◆ **Recorded data**:
Content starts

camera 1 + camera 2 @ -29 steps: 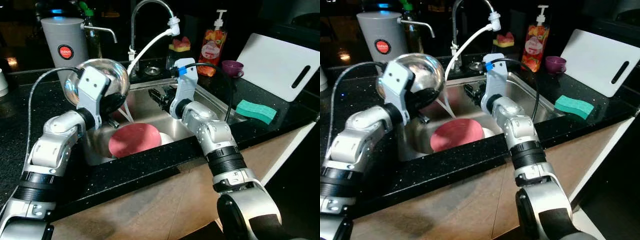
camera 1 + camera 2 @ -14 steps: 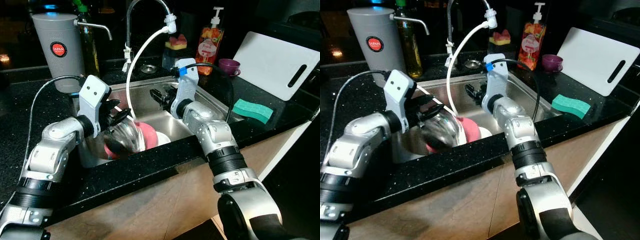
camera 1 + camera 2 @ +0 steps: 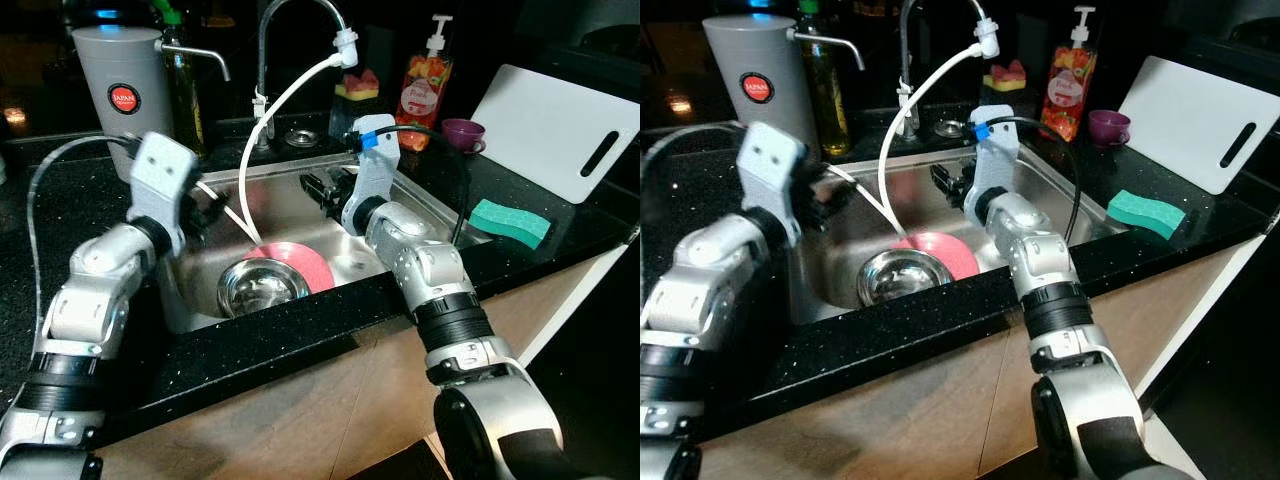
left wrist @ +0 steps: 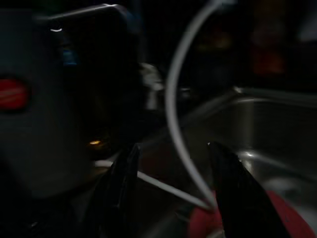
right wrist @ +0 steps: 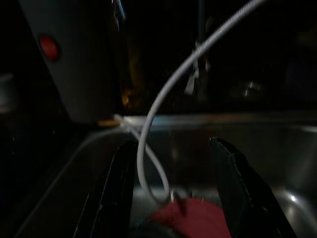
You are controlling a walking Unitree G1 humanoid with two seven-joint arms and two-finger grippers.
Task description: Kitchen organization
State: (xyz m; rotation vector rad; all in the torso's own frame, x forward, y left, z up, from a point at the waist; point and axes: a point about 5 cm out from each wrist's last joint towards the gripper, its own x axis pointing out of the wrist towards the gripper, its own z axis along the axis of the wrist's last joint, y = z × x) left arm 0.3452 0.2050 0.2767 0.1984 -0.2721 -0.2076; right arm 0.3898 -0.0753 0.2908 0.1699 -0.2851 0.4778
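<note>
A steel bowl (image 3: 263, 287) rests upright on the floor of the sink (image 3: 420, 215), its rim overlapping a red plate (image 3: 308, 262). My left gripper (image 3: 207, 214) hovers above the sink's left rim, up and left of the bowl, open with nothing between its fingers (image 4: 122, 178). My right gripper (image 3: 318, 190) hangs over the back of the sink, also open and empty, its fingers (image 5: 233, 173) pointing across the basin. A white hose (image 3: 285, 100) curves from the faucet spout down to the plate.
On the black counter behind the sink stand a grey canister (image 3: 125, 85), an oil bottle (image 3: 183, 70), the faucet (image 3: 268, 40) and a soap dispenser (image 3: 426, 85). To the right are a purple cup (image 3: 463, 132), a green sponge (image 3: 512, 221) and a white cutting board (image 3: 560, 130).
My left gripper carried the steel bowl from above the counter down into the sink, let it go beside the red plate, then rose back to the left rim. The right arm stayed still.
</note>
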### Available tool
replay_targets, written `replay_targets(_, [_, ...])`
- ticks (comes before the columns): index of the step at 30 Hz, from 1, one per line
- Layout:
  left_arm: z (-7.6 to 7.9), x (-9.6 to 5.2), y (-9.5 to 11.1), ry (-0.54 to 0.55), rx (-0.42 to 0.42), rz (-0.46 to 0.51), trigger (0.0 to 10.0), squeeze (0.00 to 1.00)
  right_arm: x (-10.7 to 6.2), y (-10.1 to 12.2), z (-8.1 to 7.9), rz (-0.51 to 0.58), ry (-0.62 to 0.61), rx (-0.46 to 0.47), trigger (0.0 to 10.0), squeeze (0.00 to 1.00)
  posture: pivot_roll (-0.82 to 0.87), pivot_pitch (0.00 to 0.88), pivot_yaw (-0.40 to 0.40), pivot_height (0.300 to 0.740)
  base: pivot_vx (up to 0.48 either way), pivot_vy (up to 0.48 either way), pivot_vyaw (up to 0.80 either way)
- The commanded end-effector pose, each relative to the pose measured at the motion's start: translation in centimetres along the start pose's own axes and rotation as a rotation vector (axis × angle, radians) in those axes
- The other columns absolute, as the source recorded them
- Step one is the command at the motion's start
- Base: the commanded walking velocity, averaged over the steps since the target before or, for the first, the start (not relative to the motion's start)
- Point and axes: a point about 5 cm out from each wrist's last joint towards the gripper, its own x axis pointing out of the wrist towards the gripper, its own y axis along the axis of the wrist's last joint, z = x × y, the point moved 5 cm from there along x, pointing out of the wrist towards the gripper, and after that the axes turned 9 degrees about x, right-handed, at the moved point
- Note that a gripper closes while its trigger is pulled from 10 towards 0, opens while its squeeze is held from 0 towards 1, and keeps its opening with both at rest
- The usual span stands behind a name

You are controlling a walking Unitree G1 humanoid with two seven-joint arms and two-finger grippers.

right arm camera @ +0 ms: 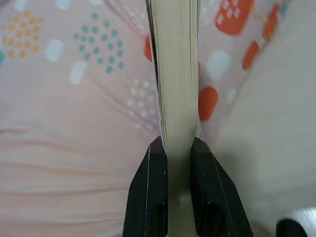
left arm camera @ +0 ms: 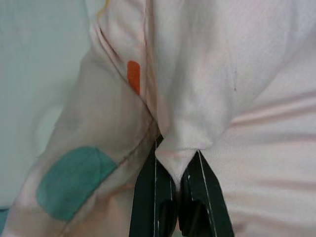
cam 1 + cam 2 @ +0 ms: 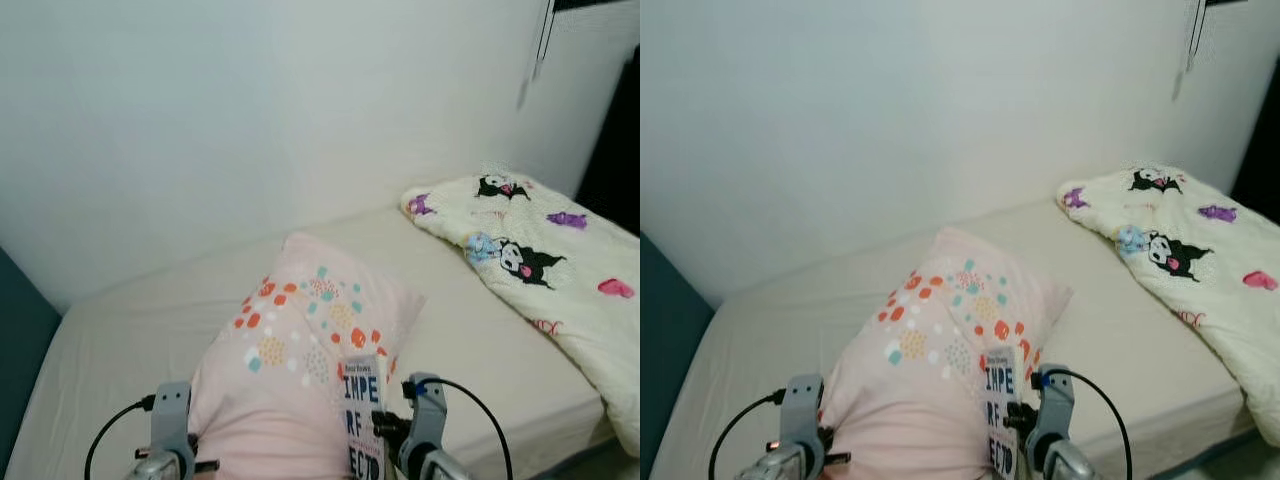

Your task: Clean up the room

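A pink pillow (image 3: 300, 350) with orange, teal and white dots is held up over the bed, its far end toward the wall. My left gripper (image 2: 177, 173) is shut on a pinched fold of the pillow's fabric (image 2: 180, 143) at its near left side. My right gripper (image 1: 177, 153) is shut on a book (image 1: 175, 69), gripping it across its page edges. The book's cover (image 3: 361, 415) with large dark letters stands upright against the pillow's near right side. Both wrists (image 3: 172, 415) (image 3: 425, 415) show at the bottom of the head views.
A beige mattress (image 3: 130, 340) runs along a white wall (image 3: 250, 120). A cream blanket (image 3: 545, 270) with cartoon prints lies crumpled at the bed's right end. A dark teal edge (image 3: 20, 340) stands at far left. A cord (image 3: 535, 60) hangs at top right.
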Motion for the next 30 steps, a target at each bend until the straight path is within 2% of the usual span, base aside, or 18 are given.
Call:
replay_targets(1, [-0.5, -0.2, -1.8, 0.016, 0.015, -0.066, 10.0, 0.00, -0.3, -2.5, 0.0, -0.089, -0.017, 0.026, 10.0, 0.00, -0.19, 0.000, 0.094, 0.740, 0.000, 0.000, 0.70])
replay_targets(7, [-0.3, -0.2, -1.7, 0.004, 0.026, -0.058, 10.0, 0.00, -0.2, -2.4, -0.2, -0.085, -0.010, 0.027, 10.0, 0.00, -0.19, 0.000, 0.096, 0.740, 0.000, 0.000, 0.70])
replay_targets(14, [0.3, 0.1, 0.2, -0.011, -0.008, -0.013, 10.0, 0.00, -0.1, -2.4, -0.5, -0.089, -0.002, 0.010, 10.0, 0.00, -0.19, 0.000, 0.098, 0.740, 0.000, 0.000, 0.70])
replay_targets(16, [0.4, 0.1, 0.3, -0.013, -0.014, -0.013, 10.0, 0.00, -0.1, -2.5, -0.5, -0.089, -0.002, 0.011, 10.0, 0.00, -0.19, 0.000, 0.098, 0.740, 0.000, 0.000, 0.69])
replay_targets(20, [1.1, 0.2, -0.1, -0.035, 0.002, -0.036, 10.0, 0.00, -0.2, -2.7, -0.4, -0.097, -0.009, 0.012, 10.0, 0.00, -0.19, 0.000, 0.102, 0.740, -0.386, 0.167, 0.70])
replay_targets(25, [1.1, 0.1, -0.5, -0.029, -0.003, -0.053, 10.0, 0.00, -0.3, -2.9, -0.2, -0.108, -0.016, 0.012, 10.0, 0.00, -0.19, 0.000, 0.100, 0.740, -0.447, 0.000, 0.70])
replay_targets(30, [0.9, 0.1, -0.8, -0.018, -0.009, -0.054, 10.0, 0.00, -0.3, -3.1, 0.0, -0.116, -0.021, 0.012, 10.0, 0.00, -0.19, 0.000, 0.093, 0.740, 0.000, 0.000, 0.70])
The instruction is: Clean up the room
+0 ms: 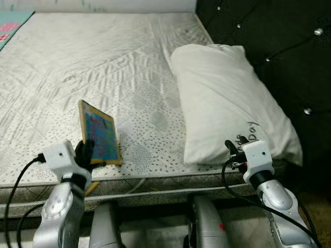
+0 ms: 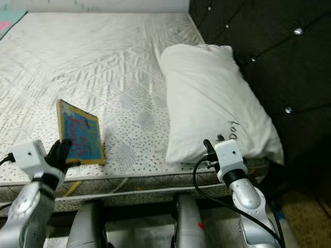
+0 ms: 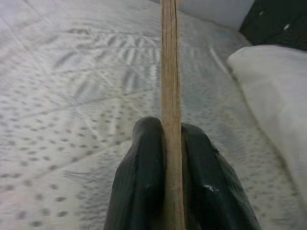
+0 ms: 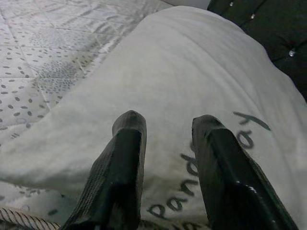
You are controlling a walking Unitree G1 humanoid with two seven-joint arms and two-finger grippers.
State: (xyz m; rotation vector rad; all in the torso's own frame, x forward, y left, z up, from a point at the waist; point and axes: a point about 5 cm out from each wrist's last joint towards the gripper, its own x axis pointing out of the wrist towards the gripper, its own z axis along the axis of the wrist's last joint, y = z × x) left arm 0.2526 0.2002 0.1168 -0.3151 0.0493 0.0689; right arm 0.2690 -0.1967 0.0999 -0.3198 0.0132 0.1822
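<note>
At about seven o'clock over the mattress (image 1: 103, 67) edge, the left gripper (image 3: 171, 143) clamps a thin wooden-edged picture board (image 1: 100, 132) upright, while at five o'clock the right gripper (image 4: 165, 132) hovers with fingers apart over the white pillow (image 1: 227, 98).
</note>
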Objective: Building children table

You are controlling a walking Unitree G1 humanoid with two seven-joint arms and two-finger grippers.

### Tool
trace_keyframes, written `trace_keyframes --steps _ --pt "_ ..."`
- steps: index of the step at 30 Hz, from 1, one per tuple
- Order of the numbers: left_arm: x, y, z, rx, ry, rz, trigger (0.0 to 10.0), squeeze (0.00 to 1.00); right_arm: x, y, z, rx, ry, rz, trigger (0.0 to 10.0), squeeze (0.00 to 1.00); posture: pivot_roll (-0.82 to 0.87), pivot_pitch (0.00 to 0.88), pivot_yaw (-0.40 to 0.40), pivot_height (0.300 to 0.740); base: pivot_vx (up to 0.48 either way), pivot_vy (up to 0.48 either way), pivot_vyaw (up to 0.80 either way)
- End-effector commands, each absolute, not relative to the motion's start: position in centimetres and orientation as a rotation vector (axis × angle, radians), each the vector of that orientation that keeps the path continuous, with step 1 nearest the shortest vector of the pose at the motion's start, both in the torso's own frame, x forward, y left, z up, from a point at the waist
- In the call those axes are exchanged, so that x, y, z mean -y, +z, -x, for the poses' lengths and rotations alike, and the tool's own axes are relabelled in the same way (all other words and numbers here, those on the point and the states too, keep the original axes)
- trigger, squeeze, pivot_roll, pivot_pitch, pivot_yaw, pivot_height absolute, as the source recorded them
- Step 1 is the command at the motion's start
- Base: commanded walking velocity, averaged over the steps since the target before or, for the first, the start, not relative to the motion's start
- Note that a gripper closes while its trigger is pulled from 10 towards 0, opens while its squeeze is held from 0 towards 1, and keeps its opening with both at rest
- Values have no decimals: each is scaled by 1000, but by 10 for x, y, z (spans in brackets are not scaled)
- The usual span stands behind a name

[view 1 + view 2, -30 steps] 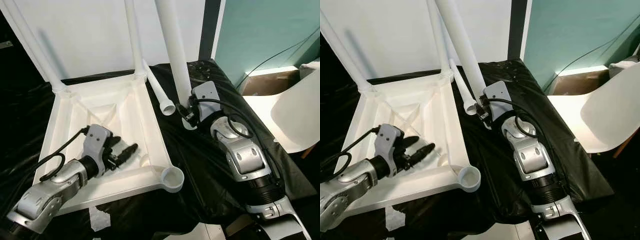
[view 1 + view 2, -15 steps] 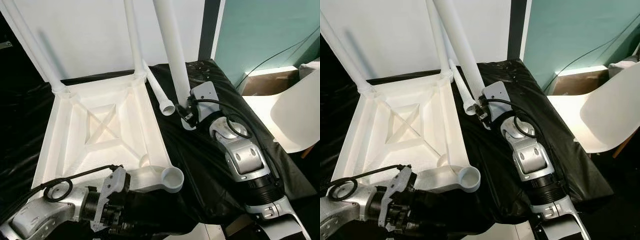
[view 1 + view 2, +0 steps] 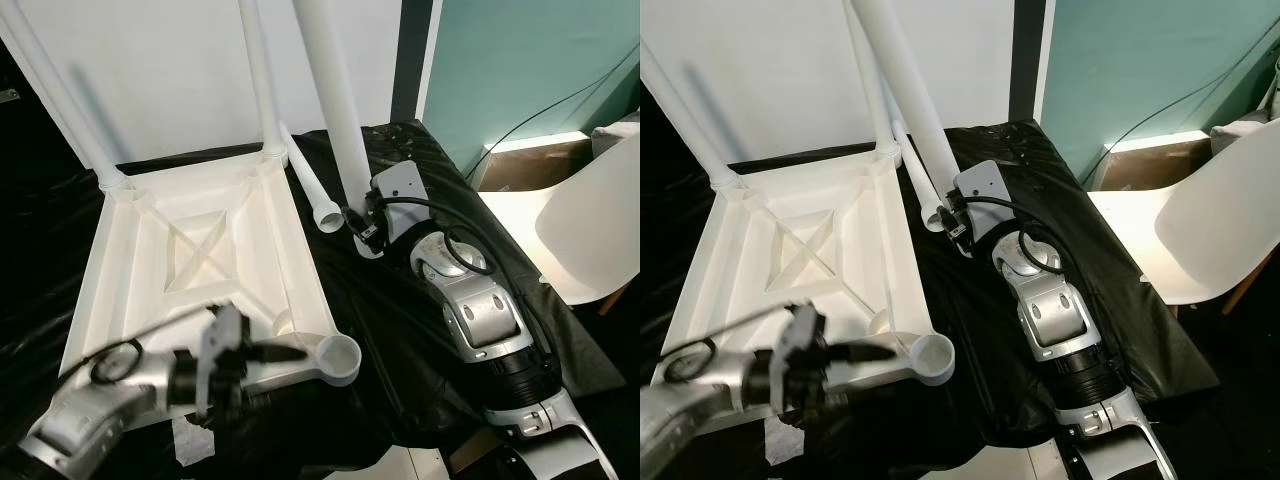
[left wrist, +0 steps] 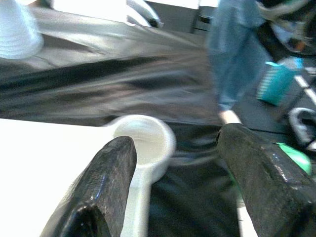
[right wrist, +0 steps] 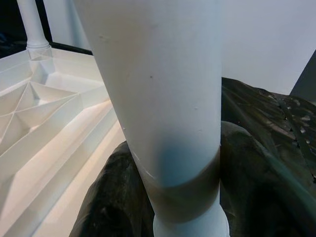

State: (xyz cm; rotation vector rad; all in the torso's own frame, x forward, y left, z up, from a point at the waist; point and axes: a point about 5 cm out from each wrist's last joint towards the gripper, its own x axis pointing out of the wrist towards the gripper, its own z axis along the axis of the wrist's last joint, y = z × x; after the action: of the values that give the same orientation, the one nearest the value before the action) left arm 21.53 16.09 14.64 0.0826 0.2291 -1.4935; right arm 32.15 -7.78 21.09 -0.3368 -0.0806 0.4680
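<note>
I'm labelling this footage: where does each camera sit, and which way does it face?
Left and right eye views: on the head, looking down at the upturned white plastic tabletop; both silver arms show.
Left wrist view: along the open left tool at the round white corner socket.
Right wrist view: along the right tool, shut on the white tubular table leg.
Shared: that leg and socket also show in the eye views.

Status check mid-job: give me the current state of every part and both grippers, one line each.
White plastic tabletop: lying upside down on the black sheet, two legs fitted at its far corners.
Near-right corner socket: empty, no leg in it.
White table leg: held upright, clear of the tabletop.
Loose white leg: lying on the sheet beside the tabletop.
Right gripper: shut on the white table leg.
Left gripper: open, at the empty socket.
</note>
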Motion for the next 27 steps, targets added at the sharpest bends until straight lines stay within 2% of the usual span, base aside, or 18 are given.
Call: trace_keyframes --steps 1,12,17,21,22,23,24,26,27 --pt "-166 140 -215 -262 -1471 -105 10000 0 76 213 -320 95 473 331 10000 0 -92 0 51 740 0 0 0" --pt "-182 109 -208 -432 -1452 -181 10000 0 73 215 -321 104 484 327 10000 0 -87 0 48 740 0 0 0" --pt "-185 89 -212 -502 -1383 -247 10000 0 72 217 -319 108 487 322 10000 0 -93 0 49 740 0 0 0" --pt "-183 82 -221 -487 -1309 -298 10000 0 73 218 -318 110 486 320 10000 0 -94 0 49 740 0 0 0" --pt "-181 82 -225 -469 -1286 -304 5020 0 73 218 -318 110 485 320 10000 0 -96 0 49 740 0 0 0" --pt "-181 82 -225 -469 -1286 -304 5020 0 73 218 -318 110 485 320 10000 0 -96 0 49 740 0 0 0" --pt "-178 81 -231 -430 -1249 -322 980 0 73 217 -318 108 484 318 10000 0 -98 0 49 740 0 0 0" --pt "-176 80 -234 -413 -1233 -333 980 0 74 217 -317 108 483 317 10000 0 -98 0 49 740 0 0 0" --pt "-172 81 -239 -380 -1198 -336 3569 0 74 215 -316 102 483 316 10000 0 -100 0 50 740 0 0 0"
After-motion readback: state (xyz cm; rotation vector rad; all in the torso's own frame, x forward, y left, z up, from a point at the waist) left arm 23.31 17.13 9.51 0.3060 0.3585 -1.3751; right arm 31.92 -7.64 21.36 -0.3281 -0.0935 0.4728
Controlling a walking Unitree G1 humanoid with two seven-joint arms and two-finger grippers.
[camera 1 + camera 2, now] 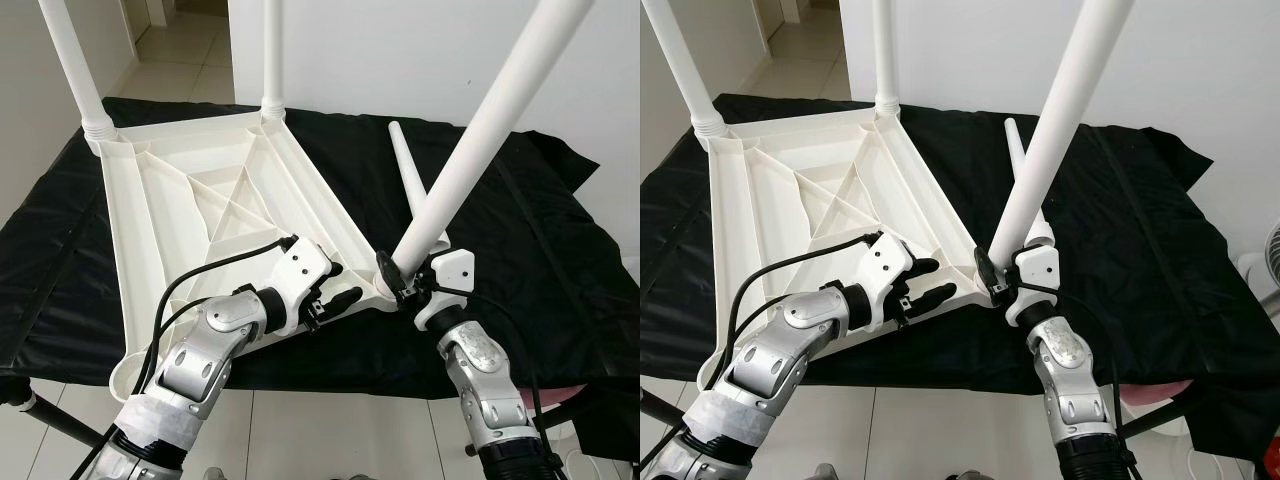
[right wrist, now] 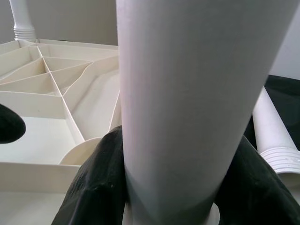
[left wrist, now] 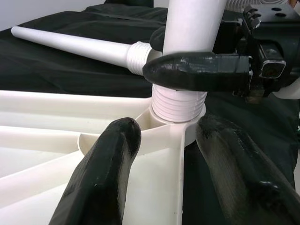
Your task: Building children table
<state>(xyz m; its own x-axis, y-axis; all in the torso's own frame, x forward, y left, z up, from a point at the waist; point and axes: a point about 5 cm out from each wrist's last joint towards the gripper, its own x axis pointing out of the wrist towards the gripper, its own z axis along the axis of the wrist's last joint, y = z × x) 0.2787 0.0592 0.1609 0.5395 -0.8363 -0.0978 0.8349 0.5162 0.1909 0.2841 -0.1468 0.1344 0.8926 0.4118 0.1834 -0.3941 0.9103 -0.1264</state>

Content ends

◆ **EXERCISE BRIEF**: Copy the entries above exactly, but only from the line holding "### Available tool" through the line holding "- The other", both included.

◆ **ANSWER TO THE PROBLEM**:
### Available tool
replay_targets, written `replay_targets(_, [_, ...])`
- ticks (comes before the columns): index of the step at 30 Hz, from 1, one per line
- Layout:
  left_arm: z (-7.6 to 7.9), x (-9.6 to 5.2), y (-9.5 to 11.1), ry (-0.54 to 0.55), rx (-0.42 to 0.42), rz (-0.46 to 0.51), trigger (0.0 to 10.0), squeeze (0.00 to 1.00)
  right_arm: x (-10.7 to 6.2), y (-10.1 to 12.2), z (-8.1 to 7.9), rz (-0.51 to 0.58), ry (-0.62 to 0.61), rx (-0.46 to 0.47), trigger (0.0 to 10.0), squeeze (0.00 to 1.00)
  posture: pivot_roll (-0.82 to 0.87), pivot_pitch (0.00 to 0.88), pivot_yaw (-0.40 to 0.40), pivot_height (0.300 to 0.740)
  base: pivot_vx (up to 0.48 either way), pivot_vy (up to 0.48 either way), pivot_vyaw (up to 0.80 either way)
- The commanded end-effector pose, each relative to the pose measured at the motion's start: translation in centimetres along the start pose's own axes and rotation as a rotation vector (axis × angle, radians) in those axes
- The other columns absolute, as the source recorded them

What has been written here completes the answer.